Become a fan of Slashdot on Facebook

 



Forgot your password?
typodupeerror
×
Linux Software

Minimum Seek Hard Disk Drivers for Unix? 58

Jonathan Andrews asks: "I remember back in the old days reading about a filesystem/device driver that had alomost no seeks of the physical disk. It worked by scanning the heads of the disk from track 0 to the end then back again in a constant motion. Disk reads and writes where cached so that they got written to disk only when the heads where on that part of the platter. My question is simple, now that disks are IDE, have lots of heads and even worse differing Heads/Cylander/Sector translation scemes is this type of system even possible? Would you have to fight the disk cache on the drive? I seem to recall it giving real throughput advantages, if the cache was large enough to hold 'one sweep times worth of data' then the cache almost never blocked and disk writes/reads sustained at the max throughput all the time. Best of all it gets rid of that blased seeking, chewing, seeking noise!"
This discussion has been archived. No new comments can be posted.

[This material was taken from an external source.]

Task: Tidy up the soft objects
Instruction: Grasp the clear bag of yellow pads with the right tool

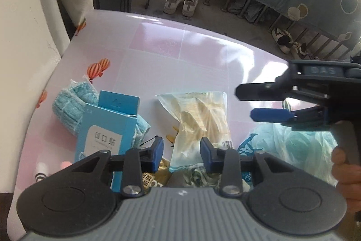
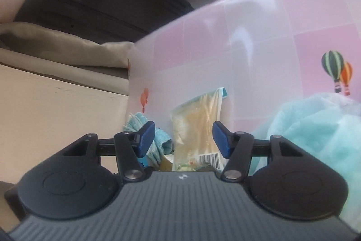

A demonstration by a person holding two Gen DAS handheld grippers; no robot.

Minimum Seek Hard Disk Drivers for Unix?

Comments Filter:
  • by ComputerSlicer23 ( 516509 ) on Monday March 03, 2003 @08:09PM (#5428577)
    A lot of mission critical applications block on writes. Take a look at a mail server, or a database server. They call fsync an a lot. You don't want that fsync call to return until after the data is written to the filesystem. So it's good for thruput on those systems to ensure the system queues writes that are being waited on by fsync get done really soon now. So seeking directly to where they need to go to write is important for performance.

    The other problem is that all applications block on reads. So when an application wants to read, it can't do anything else until the blocks are read off disk. So there is contention to get reads done quickly. As a general rule another read is going to happen very soon very near that, it might be earlier, it might be later. Linus proposed an interesting optimization to this at on the LKML suggesting that you create an mmap call that says, I'm interested in this page of this file, please start putting it here. Then go off and do other work, and when you access that page, if it isn't yet loaded from disk, the pointer access blocks until it is available. Then these types of reads are less pressing the reads which are blocking progress of a process.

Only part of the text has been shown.